Mme Le Pen a demandé l’interdiction du hijab dans les espaces publics, tandis que Jordan Bardella, son protégé à la tête de la candidature parlementaire, a qualifié le voile d' »outil de discrimination ». Il s’est insurgé contre la banlieue populeuse du nord de Paris où il a grandi – la Seine-Saint-Denis – et a promis d’interdire aux binationaux l’accès à certains des emplois d’État « les plus stratégiques » si son parti prenait le pouvoir.
Les ONG ont signalé une recrudescence des abus islamophobes et racistes au cours du mois de juin.
Farouk Ezzou, 52 ans, d’origine syrienne, vend des tapis de prière et des corans dans sa boutique. Il vit en France depuis 2008.
« L’une des principales raisons de ce bon résultat se trouve, selon moi, derrière Gaza », a-t-il déclaré. « Je sais que beaucoup de gens qui se sentent solidaires de la Palestine sont allés voter pour la gauche.

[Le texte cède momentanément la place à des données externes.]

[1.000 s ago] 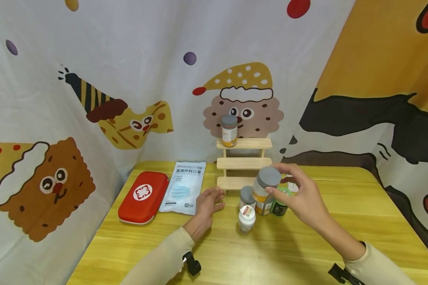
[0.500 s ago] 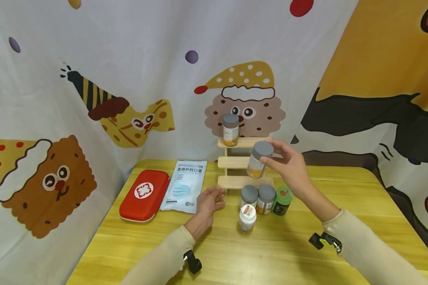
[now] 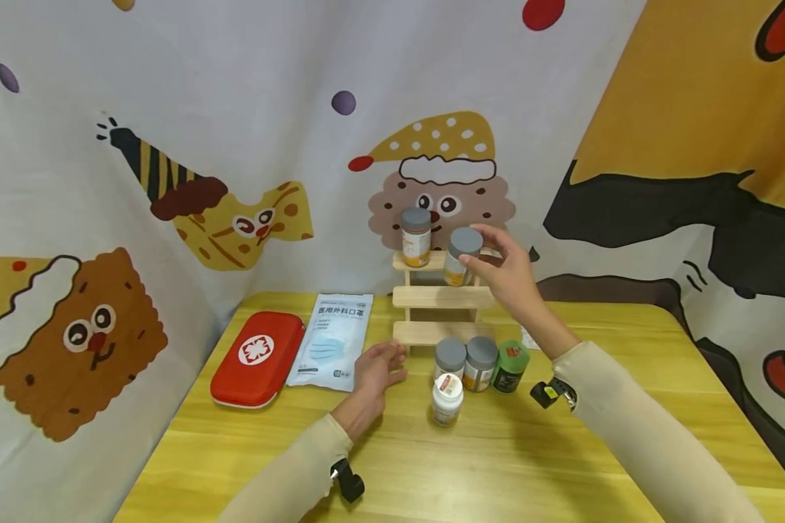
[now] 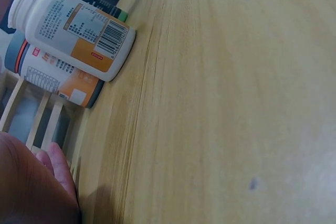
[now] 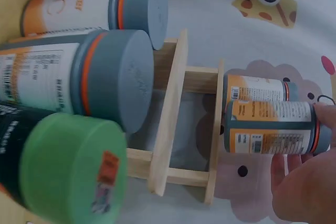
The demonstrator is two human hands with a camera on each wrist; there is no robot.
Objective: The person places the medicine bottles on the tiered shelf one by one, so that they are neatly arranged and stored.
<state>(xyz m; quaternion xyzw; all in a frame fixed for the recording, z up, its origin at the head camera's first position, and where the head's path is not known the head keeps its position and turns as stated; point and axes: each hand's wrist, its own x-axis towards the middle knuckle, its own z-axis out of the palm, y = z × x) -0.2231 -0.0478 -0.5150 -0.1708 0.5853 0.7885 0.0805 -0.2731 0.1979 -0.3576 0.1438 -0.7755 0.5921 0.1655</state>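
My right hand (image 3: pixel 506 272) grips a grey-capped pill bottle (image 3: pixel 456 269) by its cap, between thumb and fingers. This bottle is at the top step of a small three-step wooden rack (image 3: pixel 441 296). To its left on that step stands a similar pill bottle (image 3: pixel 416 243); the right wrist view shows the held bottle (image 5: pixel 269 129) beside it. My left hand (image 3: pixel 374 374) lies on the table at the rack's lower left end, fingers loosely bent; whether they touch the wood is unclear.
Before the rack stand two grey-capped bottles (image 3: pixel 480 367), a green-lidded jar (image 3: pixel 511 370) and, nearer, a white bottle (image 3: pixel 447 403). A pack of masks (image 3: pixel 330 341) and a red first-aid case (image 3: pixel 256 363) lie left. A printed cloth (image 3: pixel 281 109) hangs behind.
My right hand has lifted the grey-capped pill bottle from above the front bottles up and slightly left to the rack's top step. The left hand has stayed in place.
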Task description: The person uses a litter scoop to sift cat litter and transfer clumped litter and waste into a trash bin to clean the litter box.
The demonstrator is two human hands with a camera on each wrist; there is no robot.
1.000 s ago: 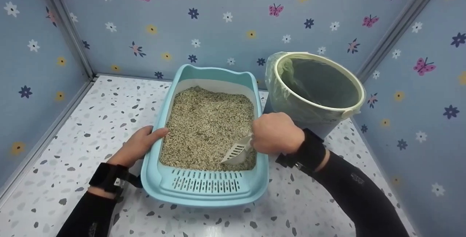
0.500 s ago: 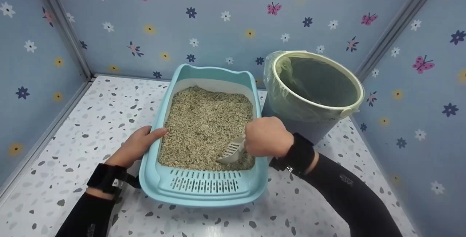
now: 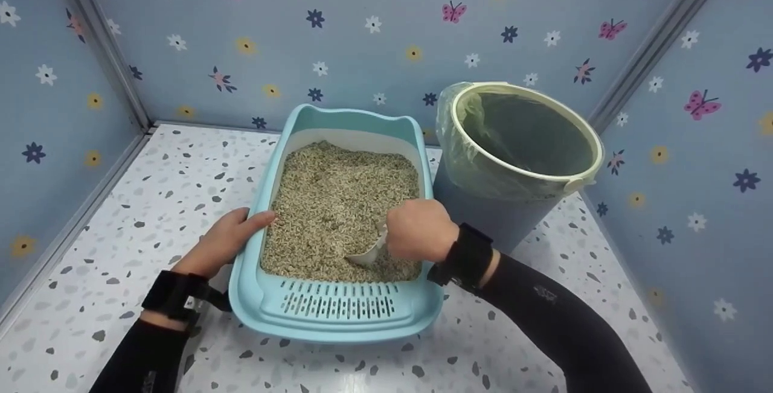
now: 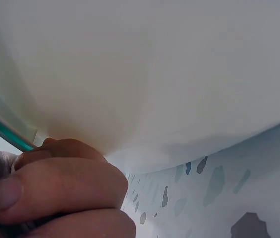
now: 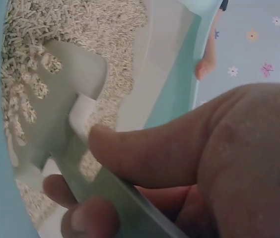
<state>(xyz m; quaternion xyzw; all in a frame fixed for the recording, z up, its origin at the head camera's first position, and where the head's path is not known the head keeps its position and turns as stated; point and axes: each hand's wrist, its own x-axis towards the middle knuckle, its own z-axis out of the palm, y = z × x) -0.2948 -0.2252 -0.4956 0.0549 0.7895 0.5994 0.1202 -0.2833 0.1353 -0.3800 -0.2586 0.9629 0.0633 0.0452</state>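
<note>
A blue litter box [image 3: 335, 328] with a slotted front ledge holds pale pellet litter [image 3: 338, 200]. At its left side my left hand [image 3: 226, 239] grips the rim, thumb on top; in the left wrist view the curled fingers [image 4: 75, 183] lie beneath it against the white outer wall. My right hand [image 3: 421, 230] holds a pale litter scoop [image 3: 368, 255] by its handle over the front right of the box. The scoop's head is tilted, its front edge down in the litter. In the right wrist view pellets show through the slots of the scoop [image 5: 73, 74].
A tall bin [image 3: 501, 218] with a cream rim and a clear plastic liner [image 3: 477, 169] stands right of the box. Flowered blue wall panels [image 3: 362, 49] close off the back and both sides. The white speckled surface [image 3: 181, 188] lies under everything.
My right hand has moved left with the scoop, from the box's right rim to over the litter. The scoop has turned more edge-on. My left hand keeps its grip on the rim.
</note>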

Farouk se dit « très heureux du résultat », mais craint que le camp présidentiel n’accepte pas de céder son pouvoir à la gauche.
Dans son discours de victoire, Mélenchon a déclaré que le président et le futur premier ministre « devront accepter de reconnaître l’Etat palestinien dans les plus brefs délais ».
Longtemps partisan des droits des Palestiniens, son parti, la France insoumise, a été loué par beaucoup et condamné par d’autres pour sa position sur le conflit israélo-palestinien.
La police a récemment convoqué Mathilde Panot, présidente du parti de gauche, pour les déclarations qu’elle a faites après l’incursion du Hamas dans le sud d’Israël.
Mme Panot dirige LFI, le groupe parlementaire de la France insoumise, qui a qualifié les événements du 7 octobre d' »offensive armée des forces palestiniennes » et fait référence à l’occupation israélienne.
Lundi, Gérald Darmanin, ministre de l’intérieur, a déclaré qu’il était « hors de question de gouverner ou de soutenir une coalition qui aurait un quelconque lien avec la France insoumise ».
« Ils doivent transmettre leur pouvoir. C’est une question de liberté », déclare Farouk.
Dimanche en fin de journée, sur la place de la République, des milliers de personnes se sont rassemblées pour acclamer le triomphe de l’aile gauche, beaucoup agitant des drapeaux palestiniens sous un ciel chargé de feux d’artifice.
Reda, un Algérien de 50 ans, n’a pas pu voter car il n’a pas la nationalité française.
« Dès que j’ai fermé mon magasin, j’ai entendu des gens crier de joie. C’était fou », a-t-il déclaré. « J’ai eu peur, oui, que le Rassemblement national gagne, mais pas pour moi, car j’ai un permis de séjour. J’avais peur pour tous les autres, pour tous les sans-papiers.
« Si j’avais pu voter, j’aurais voté pour Mélenchon. Tout le monde l’aime, Mélenchon.